◆ What needs to be done ◆
Set down, character for character, everything in the records below from the line holding "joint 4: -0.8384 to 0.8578" down to the line holding "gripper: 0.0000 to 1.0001", and no other line.
------------------------------
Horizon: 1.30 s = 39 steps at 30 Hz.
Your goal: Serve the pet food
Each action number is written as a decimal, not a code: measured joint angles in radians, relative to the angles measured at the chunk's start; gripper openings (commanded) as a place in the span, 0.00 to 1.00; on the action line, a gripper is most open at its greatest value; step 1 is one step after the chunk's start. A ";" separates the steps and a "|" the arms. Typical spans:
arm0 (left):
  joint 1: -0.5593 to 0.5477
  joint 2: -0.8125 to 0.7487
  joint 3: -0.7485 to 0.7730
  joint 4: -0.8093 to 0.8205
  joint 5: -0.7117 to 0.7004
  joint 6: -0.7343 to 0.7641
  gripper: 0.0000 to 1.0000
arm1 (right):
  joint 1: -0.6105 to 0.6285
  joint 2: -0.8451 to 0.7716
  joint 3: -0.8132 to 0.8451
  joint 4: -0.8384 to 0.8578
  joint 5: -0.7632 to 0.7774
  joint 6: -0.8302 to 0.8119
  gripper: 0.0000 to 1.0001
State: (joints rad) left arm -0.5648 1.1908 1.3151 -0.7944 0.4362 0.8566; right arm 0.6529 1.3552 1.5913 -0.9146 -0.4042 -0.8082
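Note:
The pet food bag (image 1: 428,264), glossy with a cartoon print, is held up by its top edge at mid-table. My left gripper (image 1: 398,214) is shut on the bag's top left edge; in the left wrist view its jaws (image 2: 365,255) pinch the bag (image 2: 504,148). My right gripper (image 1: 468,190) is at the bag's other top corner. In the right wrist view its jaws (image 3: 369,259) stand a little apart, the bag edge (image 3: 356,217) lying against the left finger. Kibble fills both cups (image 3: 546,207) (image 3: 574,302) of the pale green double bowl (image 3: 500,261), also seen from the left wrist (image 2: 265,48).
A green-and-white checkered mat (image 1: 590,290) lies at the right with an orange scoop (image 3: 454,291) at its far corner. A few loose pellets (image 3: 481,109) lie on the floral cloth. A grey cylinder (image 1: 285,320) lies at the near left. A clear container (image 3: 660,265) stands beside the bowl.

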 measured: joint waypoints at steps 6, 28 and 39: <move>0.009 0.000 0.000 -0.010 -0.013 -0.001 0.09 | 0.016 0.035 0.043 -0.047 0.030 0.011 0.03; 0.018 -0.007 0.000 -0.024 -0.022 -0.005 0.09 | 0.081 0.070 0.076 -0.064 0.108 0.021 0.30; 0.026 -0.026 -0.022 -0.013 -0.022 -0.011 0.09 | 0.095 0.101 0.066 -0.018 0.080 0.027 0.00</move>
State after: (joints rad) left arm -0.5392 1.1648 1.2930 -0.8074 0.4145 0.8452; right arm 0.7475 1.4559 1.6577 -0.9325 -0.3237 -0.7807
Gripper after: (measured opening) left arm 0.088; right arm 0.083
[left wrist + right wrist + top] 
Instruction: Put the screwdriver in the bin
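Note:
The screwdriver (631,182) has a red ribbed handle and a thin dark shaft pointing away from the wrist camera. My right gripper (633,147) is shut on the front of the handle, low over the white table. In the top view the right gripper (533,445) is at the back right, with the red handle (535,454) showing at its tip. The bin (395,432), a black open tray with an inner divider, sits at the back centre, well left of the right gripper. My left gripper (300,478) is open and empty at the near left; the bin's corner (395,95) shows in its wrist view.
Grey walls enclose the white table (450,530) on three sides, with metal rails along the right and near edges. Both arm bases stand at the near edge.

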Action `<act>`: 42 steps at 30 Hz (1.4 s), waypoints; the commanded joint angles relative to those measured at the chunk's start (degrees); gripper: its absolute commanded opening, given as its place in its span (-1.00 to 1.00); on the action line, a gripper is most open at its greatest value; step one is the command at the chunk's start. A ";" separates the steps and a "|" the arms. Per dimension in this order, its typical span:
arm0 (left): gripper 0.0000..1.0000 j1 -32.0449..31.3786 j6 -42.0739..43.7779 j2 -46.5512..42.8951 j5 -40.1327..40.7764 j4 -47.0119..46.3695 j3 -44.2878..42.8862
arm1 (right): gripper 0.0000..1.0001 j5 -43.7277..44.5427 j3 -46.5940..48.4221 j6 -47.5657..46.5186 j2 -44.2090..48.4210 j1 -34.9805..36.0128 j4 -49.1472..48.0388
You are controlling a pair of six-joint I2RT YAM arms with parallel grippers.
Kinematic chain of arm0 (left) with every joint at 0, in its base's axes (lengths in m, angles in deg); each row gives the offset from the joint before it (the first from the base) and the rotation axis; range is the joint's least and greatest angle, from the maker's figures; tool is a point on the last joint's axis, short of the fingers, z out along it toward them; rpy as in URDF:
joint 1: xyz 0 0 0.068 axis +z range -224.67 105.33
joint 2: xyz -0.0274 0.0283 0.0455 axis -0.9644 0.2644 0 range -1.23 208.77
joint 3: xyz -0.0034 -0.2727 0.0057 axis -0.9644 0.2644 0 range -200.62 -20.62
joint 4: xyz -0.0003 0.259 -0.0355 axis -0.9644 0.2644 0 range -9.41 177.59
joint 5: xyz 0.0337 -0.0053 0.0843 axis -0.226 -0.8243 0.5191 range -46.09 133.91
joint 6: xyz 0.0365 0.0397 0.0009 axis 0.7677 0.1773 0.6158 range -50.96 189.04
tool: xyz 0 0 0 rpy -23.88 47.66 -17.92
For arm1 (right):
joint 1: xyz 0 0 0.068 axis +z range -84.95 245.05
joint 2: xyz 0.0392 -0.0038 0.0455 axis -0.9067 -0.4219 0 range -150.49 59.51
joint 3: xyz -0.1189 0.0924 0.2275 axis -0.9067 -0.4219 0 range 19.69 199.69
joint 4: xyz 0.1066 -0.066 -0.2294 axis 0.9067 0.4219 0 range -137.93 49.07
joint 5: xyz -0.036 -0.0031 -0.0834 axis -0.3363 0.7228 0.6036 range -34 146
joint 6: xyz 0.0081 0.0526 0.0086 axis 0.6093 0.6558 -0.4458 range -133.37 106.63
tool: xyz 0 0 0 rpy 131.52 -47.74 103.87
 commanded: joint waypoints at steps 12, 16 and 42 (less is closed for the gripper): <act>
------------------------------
◆ Written answer ◆
  joint 4: -0.8384 to 0.8578
  joint 5: -0.7632 to 0.7774
  joint 6: -0.8302 to 0.8119
  gripper: 0.0000 to 1.0001

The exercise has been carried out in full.